I was born in Ljubljana in 1979 and spent my childhood in Šempeter pri Gorici, a perfectly remote small town surrounded by forests and hills. When I hit 19, I moved to Ljubljana to study International Relations at the Faculty of Social Sciences, University of Ljubljana.
I got involved with civil society in 1999 by joining the Young European Federalists (JEF) Slovenia. I served as the organisation’s President in 2003 and was elected to the Executive Bureau of its European platform (JEF Europe) for the years 2003-05. It was a lot of fun and the most intense learning experience of my life.
In 2003, I moved to Berlin for half a year, to work for DGAP – a foreign policy think-tank. After returning to Slovenia for a short period, I headed to Brussels in autumn 2004 to coordinate the YES Campaign – the NGO European campaign in favour of the European Constitution – and then stayed on with the European Movement International as Press and Communications officer. In the summer of 2007, I moved back to Ljubljana to join the Slovenian Government’s Office for European Affairs as an Advisor on European Council meetings until the end of the Slovenian EU Presidency.
In September 2008, I returned to Brussels to work at the European Commission’s Directorate General for Enlargement. A year later, I jumped to the European Parliament to head the of office of Ivo Vajgl (ALDE) where I dealt with foreign policy and the EU’s response to the financial crisis. In summer 2011, I decided it was time to leave Brussels and take an “intellectual” break.
So I crossed the Atlantic and went back to academia. The Elliott School of International Affairs at George Washington University was kind enough to grant me a Global Leaders Fellowship so I could read books in peace. I completed my MA degree in the summer of 2013 and have since joined the World Bank’s Europe and Central Asia department where I work mostly on the Bank’s programmes in Croatia and Romania.

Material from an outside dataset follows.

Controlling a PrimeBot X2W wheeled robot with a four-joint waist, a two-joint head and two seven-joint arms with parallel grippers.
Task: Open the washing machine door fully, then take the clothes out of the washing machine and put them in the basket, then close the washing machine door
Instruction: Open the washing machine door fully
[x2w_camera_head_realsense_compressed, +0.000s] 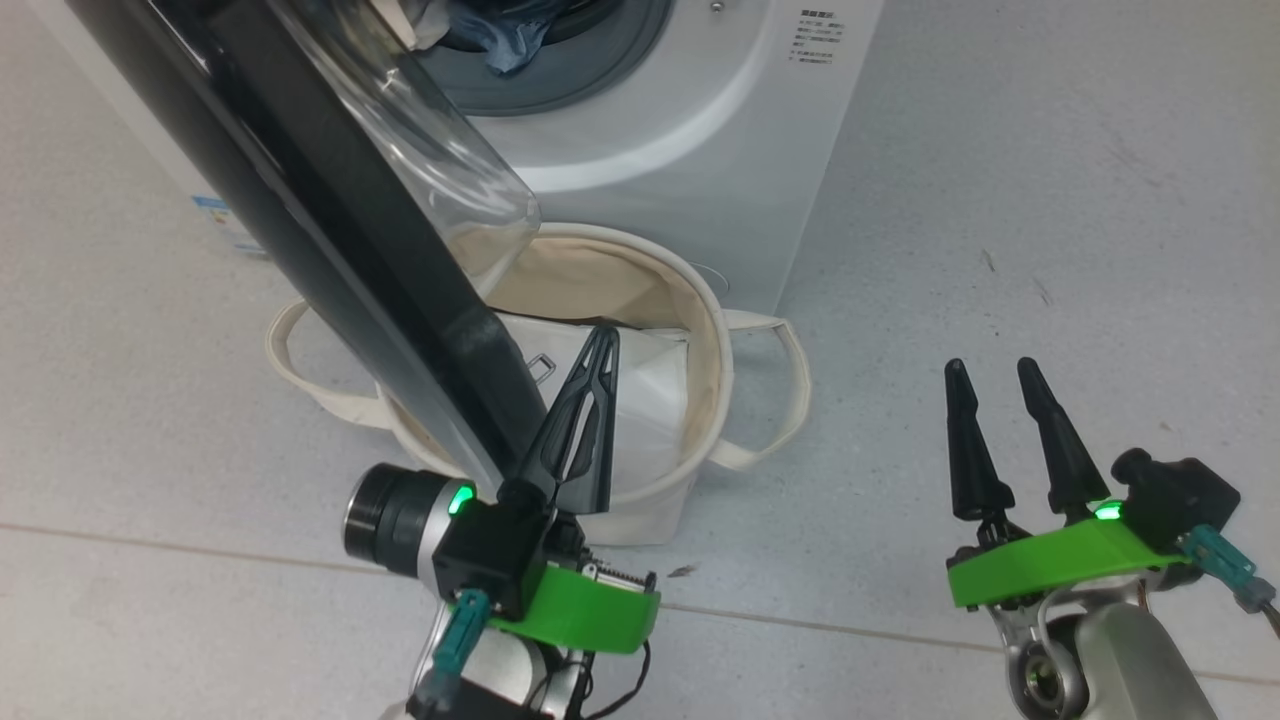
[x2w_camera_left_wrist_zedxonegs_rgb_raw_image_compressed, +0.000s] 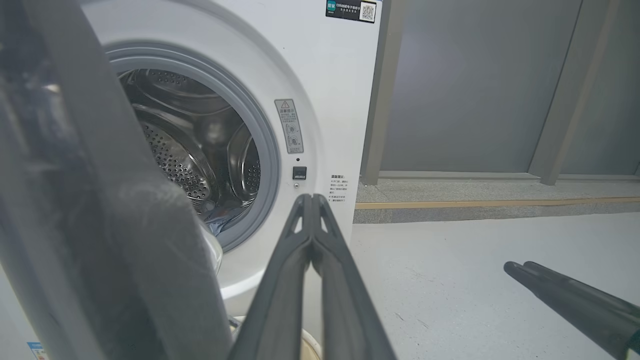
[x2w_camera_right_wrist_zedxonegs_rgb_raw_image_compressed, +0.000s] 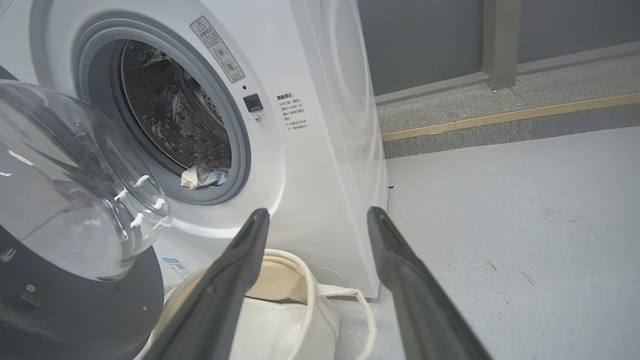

I’ve also been writing for the Slovenian daily Večer since January 2012, mostly on issues related to the EU, but also on US politics and foreign affairs more widely. Outside writing, my interests are a bit all over the place, but I do have a slight preference for international economics, social justice, governance and markets. Regionally, I’m boring – I mostly work on the EU and the U.S.
I speak Slovenian, English, Italian, Serbo-Croatian, Spanish and bits of German and French.